**Aim of the exercise:** Leaving out the images, reproduce every line of the data that follows exactly.

**Data block:**
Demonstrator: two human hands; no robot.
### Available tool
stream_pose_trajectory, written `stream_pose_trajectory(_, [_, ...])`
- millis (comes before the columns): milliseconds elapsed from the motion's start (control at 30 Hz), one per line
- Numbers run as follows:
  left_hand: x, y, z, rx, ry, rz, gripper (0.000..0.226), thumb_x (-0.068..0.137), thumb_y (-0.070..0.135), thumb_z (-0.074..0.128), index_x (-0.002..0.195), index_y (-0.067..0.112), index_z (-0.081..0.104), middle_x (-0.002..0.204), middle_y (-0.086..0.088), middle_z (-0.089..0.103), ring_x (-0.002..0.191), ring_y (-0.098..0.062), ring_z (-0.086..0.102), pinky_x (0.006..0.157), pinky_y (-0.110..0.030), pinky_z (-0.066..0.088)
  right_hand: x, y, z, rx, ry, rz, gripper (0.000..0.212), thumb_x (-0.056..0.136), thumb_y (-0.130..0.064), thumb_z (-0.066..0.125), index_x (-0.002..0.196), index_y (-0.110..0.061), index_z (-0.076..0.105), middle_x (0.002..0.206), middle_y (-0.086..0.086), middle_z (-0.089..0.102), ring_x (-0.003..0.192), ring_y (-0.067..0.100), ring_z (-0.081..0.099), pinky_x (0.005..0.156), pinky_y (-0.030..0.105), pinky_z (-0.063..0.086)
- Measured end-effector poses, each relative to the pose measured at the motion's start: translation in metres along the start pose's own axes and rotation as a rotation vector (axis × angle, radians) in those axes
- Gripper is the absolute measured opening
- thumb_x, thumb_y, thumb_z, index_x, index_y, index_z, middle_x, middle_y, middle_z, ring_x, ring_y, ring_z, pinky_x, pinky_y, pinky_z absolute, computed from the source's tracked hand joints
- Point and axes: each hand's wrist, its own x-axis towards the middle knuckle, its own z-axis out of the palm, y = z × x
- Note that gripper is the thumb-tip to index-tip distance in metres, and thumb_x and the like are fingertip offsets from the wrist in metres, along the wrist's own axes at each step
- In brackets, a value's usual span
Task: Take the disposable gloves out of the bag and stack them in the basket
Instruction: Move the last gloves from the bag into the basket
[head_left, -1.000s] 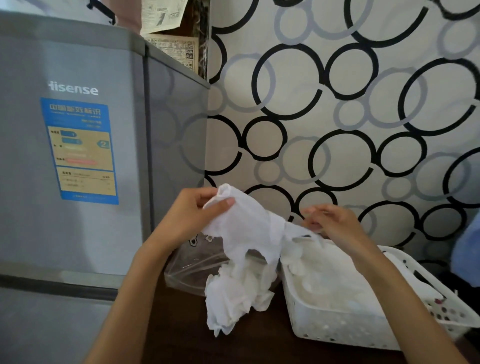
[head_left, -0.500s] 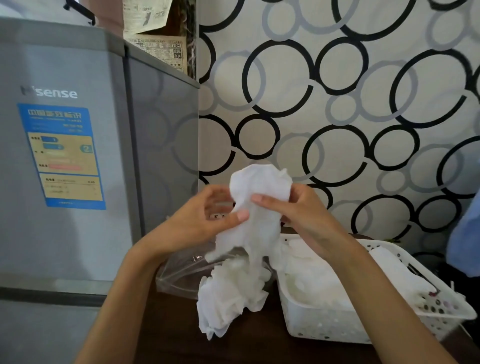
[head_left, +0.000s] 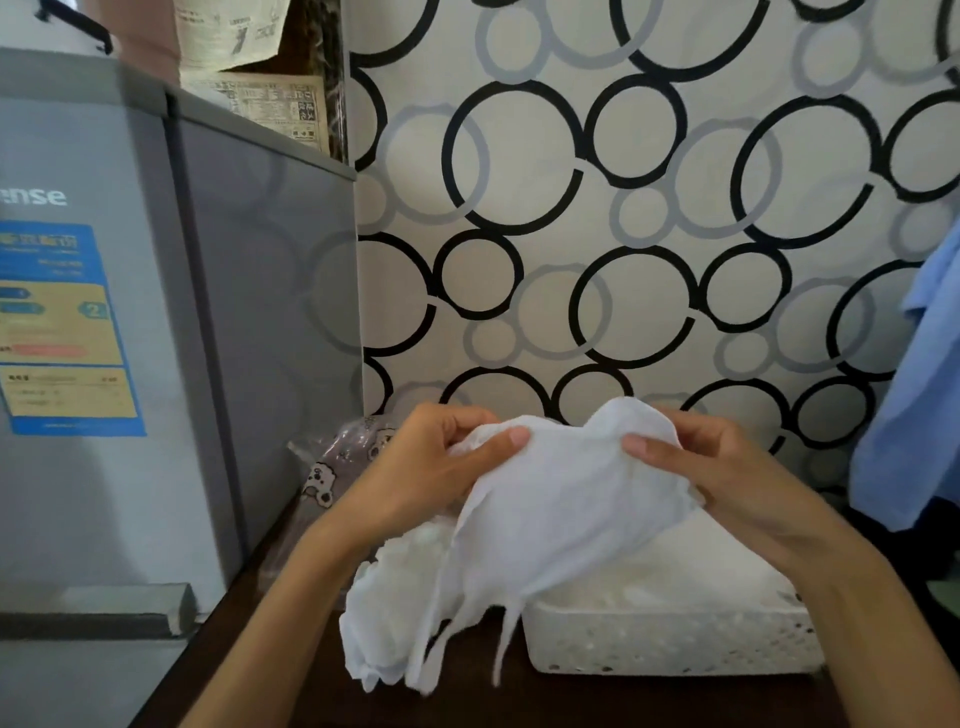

**Final answer:**
Demonstrator: two human hands; no robot.
### Available tool
stream_pose_trajectory, written `stream_pose_trajectory(_, [_, ...])`
- millis (comes before the columns): milliseconds elapsed from the motion's start (control at 30 Hz), one per line
- Numbers run as follows:
  left_hand: x, y, z, rx, ry, rz, gripper (0.000..0.226), thumb_x (-0.068..0.137), thumb_y (-0.070..0.135), thumb_z (-0.074..0.128), index_x (-0.002..0.195), index_y (-0.067..0.112), index_z (-0.081..0.104), middle_x (-0.002..0.204), middle_y (-0.086..0.088), middle_z (-0.089..0.103), ring_x (-0.002..0.191), ring_y (-0.098..0.062), ring_z (-0.086..0.102), pinky_x (0.006..0.157), pinky_y (-0.110..0.030), pinky_z (-0.066..0.088)
  right_hand: x, y, z, rx, ry, rz, gripper (0.000..0.212), thumb_x (-0.056..0.136), thumb_y (-0.130..0.064), thumb_z (-0.066..0.125), index_x (-0.002..0.196), index_y (-0.110..0.061), index_z (-0.076..0.105), middle_x (0.002..0.206), middle_y (-0.086..0.086), middle_z (-0.089..0.102), ring_x (-0.003..0.192), ring_y (-0.067..0.100), ring_z (-0.081..0.099), pinky_x (0.005..0.156), pinky_y (-0.030..0.105), pinky_z (-0.063..0.086)
- Measured end-effector poses, each relative to the pose measured at the motion's start: translation in metres along the start pose's own axes and rotation as a rotation vector (axis × angle, radians) in those axes
- Gripper is the absolute measured opening
- thumb_x, thumb_y, thumb_z, index_x, index_y, index_z, middle_x, middle_y, middle_z, ring_x, ring_y, ring_z, pinky_x, pinky_y, pinky_z absolute, computed from the source's tracked hand joints
- Point and axes: each hand's wrist, its own x-axis towards the middle knuckle, its own z-axis out of the palm, y = z × x
- Note that gripper is the thumb-tip to index-tip distance in metres, and thumb_x and the like are fingertip offsets from the wrist in metres, along the wrist's own axes at each step
- In brackets, a value's usual span
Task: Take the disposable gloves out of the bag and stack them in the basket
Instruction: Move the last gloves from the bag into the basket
[head_left, -1.000s] 
[head_left, -0.500s] 
[head_left, +0.000s] 

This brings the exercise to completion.